TASK OBJECTIVE:
Find the word "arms" in the listing below. Copy every line that has it.

DATA EXTRACT:

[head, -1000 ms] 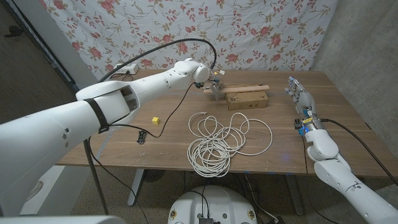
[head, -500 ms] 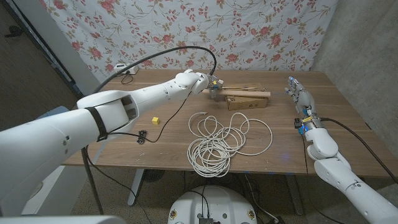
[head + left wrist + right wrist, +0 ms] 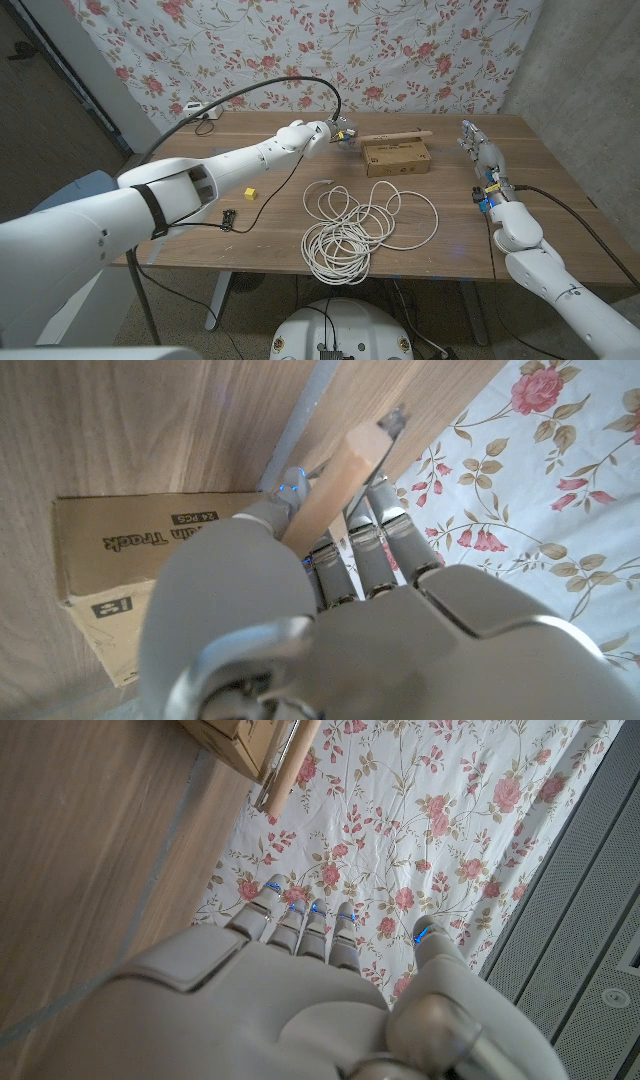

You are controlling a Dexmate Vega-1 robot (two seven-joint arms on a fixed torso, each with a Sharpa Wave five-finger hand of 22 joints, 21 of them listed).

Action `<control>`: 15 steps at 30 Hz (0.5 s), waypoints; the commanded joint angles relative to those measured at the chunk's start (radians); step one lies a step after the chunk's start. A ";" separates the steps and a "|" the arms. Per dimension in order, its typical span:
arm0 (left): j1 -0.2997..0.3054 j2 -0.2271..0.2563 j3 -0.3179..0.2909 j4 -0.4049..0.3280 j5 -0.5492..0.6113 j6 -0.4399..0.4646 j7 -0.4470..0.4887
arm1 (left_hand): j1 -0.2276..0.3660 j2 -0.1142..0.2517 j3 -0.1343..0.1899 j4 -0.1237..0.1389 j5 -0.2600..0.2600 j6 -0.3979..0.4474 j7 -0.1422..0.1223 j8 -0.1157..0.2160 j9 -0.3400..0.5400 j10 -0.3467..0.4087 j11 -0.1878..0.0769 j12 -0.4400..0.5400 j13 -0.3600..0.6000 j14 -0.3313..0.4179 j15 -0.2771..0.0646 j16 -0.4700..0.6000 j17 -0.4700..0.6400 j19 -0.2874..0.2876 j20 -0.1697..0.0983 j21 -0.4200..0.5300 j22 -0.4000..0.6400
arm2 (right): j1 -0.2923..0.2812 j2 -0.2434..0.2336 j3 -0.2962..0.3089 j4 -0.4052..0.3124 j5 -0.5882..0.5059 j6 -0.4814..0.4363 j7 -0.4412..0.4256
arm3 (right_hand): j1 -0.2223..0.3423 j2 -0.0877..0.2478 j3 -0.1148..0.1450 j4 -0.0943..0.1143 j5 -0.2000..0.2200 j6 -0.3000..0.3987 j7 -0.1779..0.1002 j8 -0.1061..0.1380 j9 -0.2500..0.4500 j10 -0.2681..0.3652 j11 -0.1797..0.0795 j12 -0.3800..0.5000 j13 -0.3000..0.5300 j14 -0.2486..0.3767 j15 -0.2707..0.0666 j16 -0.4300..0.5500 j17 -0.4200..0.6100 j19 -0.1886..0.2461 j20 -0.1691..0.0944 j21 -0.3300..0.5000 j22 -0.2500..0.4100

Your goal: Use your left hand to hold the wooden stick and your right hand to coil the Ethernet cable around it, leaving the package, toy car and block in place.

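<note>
My left hand (image 3: pixel 338 130) grips one end of the wooden stick (image 3: pixel 395 135), which reaches right, lifted just above the cardboard package (image 3: pixel 397 157). In the left wrist view the stick (image 3: pixel 335 495) runs out between the fingers of that hand (image 3: pixel 330 610), with the package (image 3: pixel 130 560) beside it. The white Ethernet cable (image 3: pixel 352 225) lies in loose coils at the table's front middle. My right hand (image 3: pixel 481 152) stands at the right side, fingers apart and holding nothing, well away from the cable. From the right wrist, that hand (image 3: pixel 300 990) points toward the stick's far end (image 3: pixel 290 760).
A yellow block (image 3: pixel 250 193) and a small black toy car (image 3: pixel 228 218) sit on the left part of the table (image 3: pixel 550 200). A white box (image 3: pixel 205 112) with a cord lies at the back left. A floral cloth hangs behind.
My left hand has raised the stick off the top of the package and drawn slightly left. The right hand, cable, block and car have stayed put.
</note>
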 commanded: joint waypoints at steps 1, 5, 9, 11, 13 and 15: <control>0.067 0.042 -0.097 -0.060 -0.056 -0.002 0.177 | -0.063 0.002 0.055 0.123 0.051 -0.004 -0.006 0.043 0.086 0.037 -0.008 0.266 0.442 0.349 -0.257 0.096 0.123 0.077 -0.033 0.114 0.020 | 0.008 -0.010 -0.004 -0.012 -0.011 -0.014 -0.004 | -0.004 0.003 0.001 0.000 0.006 0.008 0.002 -0.005 0.002 0.008 0.001 -0.003 0.004 0.004 0.001 -0.002 0.004 0.003 0.005 -0.001 0.004; 0.099 0.065 -0.155 -0.113 -0.109 -0.002 0.207 | -0.149 -0.047 0.032 0.143 0.135 -0.006 -0.028 0.127 0.221 0.074 -0.012 0.474 0.744 0.425 -0.253 0.246 0.373 0.117 -0.046 0.265 0.123 | -0.005 -0.026 -0.001 -0.049 -0.028 -0.040 -0.024 | -0.004 0.004 0.001 -0.001 0.006 0.009 0.001 -0.004 0.002 0.009 0.002 -0.003 0.004 0.004 0.001 -0.002 0.004 0.004 0.003 -0.001 0.004; 0.108 0.090 -0.206 -0.161 -0.187 -0.025 0.140 | -0.180 -0.061 0.044 0.143 0.180 -0.014 -0.019 0.180 0.305 0.078 0.002 0.572 0.748 0.413 -0.227 0.346 0.535 0.092 -0.038 0.330 0.204 | -0.012 -0.041 -0.003 -0.076 -0.033 -0.064 -0.023 | 0.000 0.008 0.004 -0.003 0.007 0.016 0.006 -0.002 0.002 0.013 0.003 -0.002 0.004 0.007 0.008 -0.002 0.003 0.005 0.002 -0.001 0.004; 0.106 0.105 -0.227 -0.178 -0.228 -0.048 0.094 | -0.189 -0.060 0.054 0.143 0.195 -0.009 -0.010 0.207 0.342 0.079 0.011 0.611 0.748 0.410 -0.224 0.384 0.598 0.077 -0.034 0.355 0.239 | -0.015 -0.046 -0.004 -0.091 -0.033 -0.080 -0.024 | 0.002 0.010 0.006 -0.004 0.007 0.022 0.010 0.000 0.002 0.016 0.004 -0.002 0.004 0.014 0.018 0.000 0.003 0.005 0.002 -0.001 0.004; 0.107 0.118 -0.250 -0.191 -0.275 -0.070 0.050 | -0.201 -0.060 0.066 0.142 0.213 -0.013 -0.003 0.243 0.396 0.071 0.015 0.661 0.748 0.406 -0.234 0.438 0.689 0.061 -0.037 0.393 0.290 | -0.014 -0.054 -0.009 -0.099 -0.037 -0.084 -0.013 | 0.003 0.012 0.006 -0.004 0.007 0.025 0.012 0.000 0.002 0.021 0.005 0.000 0.004 0.017 0.023 0.001 0.003 0.006 0.002 -0.001 0.004; 0.113 0.130 -0.271 -0.208 -0.305 -0.079 0.028 | -0.210 -0.058 0.078 0.142 0.226 -0.016 0.002 0.275 0.444 0.057 0.012 0.706 0.748 0.392 -0.237 0.486 0.780 0.051 -0.045 0.444 0.351 | -0.017 -0.062 -0.013 -0.116 -0.041 -0.101 -0.013 | 0.005 0.016 0.009 -0.005 0.007 0.031 0.015 0.002 0.002 0.026 0.007 0.002 0.004 0.022 0.027 0.003 0.003 0.008 0.002 0.000 0.004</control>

RESULT BELOW:
You are controlling a Dexmate Vega-1 robot (two seven-joint arms on a fixed torso, each with a Sharpa Wave five-finger hand of 22 joints, 21 of them listed).
Action `<control>`: 15 steps at 30 Hz (0.5 s), waypoints; the commanded joint angles relative to those measured at the chunk's start (radians); step one lies a step after the chunk's start. A ";" separates the steps and a "|" the arms. Per dimension in order, its typical span:

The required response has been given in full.